Post Number 64 - Turning a Corner

It's been five weeks since I started specific supplementation and the iron infusion and that seems like an eternity ago.  Life is so different now and I feel like I am becoming the person I was always meant to be.  The profound difference has really driven home how important my study is.  Learning about the body and witnessing first-hand how a metabolic deficiency can change how you behave and how you view the world, quite frightening.

Pyrolle Disorder runs in families and is often misdiagnosed as schizophrenia, depression or other mental health disorders.  My grandmother was diagnosed with this condition which I already knew, but I didn't know there was a link to vitamin and mineral deficiencies that could lead to such dramatic behaviours.  My grandmother was deemed "unfit" to raise her three children, so they were sent off to be raised by other family members. My mother and her sister were raised by their grandparents and their brother raised miles away in another town.  The family was always disconnected and disjointed and I can only imagine how difficult it must have been to be ripped away from your home and placed in a completely different town and be raised by almost strangers, at the tender age of five.

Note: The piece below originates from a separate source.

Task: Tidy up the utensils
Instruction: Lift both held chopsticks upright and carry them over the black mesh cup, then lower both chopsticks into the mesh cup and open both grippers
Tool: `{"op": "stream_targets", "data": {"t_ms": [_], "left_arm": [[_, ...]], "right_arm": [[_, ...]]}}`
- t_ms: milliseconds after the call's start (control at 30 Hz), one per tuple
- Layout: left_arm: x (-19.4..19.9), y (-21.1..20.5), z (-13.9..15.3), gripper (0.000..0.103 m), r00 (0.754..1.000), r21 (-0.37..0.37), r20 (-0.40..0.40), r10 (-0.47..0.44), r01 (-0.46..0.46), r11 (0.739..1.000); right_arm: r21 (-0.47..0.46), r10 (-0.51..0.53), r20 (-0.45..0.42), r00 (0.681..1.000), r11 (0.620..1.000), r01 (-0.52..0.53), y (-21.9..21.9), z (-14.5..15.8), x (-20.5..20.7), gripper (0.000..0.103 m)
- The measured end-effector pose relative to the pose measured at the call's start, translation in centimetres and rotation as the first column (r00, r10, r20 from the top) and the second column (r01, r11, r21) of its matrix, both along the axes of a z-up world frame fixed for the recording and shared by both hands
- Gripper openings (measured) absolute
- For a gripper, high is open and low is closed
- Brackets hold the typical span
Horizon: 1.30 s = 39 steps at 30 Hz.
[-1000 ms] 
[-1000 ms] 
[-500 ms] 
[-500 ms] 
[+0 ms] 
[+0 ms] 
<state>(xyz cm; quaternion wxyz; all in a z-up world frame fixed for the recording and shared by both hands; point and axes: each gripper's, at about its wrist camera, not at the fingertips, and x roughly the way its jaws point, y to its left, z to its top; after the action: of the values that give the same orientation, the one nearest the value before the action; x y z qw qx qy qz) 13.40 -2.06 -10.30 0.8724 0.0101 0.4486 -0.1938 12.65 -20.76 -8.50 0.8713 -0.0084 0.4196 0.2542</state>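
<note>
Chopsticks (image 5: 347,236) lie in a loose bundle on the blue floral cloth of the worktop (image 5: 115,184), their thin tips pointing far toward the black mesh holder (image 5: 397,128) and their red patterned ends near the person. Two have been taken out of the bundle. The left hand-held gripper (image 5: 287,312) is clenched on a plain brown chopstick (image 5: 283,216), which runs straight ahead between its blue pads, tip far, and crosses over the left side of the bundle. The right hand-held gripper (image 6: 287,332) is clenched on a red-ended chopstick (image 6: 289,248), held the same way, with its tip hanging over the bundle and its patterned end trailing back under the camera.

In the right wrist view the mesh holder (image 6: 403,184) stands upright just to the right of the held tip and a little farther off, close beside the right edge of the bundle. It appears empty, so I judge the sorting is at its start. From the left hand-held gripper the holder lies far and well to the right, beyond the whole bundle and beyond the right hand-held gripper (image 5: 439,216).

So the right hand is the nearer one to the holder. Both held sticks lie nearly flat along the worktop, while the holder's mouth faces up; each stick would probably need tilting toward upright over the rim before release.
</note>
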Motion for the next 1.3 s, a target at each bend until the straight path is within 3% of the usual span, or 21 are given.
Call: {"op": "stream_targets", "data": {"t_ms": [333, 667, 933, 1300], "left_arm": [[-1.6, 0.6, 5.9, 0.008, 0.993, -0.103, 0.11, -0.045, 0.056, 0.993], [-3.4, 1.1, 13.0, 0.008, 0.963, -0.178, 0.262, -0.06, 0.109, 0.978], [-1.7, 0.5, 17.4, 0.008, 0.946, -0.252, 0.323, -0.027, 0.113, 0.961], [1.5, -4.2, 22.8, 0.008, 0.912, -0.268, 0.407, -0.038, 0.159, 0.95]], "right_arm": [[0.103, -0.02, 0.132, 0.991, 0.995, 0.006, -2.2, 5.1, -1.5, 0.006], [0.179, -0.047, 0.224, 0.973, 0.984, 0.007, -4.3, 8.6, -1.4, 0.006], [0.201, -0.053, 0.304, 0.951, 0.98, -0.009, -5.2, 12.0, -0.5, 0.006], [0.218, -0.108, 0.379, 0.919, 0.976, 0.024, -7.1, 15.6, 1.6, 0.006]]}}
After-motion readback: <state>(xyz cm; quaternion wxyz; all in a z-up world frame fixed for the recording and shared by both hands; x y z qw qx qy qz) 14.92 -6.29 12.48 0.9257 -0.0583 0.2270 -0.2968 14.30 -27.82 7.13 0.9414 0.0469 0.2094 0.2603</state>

Mum lived with her grandparents for almost a year before her sister joined her and they rarely saw their little brother.

I asked Mum about those times and if there were any big events leading up to her mother's diagnosis.  She was quick to point out that after the birth of her little brother, her "Mum had never been the same".  I asked if the birth had been traumatic and she confirmed this, although she did not know the details.  Could this trauma have triggered pyroloria? Had there been dramatic blood loss resulting in anaemia? This we will never know, but it certainly is a possibility.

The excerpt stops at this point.